* [INPUT RECORDS]
━━━━━━━━━━━━━━━━━━━━━━━━━━━━━━

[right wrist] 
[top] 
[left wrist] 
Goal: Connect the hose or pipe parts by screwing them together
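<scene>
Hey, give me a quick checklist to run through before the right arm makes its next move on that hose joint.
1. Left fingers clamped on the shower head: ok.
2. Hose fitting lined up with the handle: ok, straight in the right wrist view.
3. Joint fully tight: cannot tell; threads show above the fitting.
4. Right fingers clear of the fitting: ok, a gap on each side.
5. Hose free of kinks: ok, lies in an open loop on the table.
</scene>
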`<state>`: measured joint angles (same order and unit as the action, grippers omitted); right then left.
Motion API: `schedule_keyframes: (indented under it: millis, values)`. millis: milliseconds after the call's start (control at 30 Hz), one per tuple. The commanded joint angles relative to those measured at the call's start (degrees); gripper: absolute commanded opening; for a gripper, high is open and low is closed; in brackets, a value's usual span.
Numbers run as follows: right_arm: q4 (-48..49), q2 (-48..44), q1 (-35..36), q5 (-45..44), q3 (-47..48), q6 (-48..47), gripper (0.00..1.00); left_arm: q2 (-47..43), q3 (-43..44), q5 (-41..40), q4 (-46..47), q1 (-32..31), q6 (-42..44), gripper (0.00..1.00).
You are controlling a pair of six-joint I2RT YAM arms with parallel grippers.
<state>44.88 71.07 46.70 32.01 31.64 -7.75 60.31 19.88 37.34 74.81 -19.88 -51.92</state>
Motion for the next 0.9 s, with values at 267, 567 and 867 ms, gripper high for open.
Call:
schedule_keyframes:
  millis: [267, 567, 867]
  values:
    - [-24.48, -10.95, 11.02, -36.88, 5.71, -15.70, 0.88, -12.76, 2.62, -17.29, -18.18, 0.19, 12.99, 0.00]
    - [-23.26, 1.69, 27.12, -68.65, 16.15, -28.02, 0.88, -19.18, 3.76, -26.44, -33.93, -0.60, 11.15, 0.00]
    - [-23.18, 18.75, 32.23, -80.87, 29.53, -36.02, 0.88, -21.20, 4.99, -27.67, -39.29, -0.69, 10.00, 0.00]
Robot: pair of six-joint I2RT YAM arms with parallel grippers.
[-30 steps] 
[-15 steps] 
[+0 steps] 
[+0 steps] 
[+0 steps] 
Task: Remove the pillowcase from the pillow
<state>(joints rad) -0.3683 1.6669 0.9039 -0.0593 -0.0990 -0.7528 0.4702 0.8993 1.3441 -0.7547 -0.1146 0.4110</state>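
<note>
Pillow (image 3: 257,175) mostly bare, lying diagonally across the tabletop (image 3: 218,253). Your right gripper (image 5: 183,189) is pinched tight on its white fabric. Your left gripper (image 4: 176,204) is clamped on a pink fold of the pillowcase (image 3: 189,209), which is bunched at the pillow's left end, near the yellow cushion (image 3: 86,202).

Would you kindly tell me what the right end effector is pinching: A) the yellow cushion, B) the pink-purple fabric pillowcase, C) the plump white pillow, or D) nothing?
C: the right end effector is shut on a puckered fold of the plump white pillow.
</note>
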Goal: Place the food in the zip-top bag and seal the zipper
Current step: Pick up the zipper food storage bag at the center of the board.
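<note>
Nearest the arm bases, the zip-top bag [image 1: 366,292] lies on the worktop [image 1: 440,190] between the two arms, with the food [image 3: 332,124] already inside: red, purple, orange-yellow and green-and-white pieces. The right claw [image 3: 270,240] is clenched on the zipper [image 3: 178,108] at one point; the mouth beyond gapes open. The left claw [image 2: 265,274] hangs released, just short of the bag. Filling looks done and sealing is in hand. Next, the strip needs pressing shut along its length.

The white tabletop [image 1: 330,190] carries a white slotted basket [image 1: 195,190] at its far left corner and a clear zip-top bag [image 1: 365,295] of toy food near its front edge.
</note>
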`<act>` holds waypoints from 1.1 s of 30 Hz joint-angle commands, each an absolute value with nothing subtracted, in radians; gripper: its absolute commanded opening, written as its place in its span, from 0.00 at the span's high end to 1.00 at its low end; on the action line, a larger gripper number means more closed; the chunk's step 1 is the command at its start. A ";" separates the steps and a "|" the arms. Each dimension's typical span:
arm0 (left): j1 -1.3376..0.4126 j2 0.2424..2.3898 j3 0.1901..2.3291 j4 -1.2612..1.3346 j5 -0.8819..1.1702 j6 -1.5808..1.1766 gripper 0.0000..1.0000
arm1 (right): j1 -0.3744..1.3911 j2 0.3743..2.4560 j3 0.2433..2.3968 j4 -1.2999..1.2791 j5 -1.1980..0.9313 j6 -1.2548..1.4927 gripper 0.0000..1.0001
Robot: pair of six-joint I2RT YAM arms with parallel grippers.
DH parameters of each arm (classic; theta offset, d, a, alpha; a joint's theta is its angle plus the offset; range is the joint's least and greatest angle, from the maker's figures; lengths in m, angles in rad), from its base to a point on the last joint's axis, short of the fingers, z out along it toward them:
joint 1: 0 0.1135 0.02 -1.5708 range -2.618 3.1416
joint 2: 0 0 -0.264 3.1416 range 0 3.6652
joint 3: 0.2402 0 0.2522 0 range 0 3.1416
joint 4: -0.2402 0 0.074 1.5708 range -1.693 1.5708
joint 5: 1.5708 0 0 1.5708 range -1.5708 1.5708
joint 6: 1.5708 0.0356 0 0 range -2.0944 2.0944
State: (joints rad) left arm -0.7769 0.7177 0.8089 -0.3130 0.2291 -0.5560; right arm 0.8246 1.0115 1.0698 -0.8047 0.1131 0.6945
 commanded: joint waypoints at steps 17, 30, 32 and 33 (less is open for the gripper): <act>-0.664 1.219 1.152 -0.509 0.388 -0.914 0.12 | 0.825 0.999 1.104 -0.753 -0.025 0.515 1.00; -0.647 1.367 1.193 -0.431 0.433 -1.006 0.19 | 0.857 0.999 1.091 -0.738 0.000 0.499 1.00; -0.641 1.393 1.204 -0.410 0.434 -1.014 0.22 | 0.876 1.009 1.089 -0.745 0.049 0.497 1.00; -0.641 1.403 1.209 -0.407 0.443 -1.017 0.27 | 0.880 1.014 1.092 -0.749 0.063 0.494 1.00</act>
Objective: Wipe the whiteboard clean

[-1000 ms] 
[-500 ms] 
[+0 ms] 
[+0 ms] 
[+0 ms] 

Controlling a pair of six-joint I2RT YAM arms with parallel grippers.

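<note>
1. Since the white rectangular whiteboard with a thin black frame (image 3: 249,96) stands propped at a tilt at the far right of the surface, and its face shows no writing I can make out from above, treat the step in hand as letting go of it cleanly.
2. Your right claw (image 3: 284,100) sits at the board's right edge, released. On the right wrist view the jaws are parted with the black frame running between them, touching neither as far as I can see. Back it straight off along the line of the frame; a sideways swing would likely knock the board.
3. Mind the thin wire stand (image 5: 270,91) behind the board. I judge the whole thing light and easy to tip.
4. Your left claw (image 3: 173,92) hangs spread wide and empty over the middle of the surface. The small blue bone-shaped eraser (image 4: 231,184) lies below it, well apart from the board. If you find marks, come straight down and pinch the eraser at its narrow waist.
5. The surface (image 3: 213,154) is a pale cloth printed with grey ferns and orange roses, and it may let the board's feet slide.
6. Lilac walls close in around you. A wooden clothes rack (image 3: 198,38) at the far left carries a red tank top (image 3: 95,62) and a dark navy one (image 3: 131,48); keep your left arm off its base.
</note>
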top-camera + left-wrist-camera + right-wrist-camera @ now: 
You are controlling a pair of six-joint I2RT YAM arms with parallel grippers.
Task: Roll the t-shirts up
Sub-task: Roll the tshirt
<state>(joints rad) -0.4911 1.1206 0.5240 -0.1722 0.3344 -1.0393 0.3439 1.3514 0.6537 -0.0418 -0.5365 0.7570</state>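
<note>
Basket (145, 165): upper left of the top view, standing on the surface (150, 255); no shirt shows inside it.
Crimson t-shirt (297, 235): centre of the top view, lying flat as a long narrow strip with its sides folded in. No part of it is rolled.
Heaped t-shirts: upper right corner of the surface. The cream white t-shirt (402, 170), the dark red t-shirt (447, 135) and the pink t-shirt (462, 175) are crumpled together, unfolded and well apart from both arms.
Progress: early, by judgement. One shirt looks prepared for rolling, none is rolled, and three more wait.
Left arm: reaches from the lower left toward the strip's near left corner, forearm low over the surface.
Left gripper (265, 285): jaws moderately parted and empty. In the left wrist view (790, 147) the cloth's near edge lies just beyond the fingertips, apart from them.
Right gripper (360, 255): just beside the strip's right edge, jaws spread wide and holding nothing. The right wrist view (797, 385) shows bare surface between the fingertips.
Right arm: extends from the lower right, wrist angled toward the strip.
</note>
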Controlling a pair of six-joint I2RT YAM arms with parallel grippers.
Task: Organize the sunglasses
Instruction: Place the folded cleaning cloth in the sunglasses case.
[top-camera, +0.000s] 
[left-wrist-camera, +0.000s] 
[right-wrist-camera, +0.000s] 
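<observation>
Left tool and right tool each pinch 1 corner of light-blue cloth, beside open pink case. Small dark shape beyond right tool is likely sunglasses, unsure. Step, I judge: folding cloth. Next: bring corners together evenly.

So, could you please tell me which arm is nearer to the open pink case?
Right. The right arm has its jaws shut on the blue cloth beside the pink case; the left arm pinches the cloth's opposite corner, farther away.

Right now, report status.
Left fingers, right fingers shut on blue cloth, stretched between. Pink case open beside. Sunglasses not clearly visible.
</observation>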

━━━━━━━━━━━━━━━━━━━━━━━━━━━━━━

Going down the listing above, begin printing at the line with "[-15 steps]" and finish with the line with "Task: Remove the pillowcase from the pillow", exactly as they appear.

* [TASK OUTPUT]
[-15 steps] 
[+0 steps] 
[+0 steps] 
[+0 steps] 
Task: Remove the pillowcase from the pillow

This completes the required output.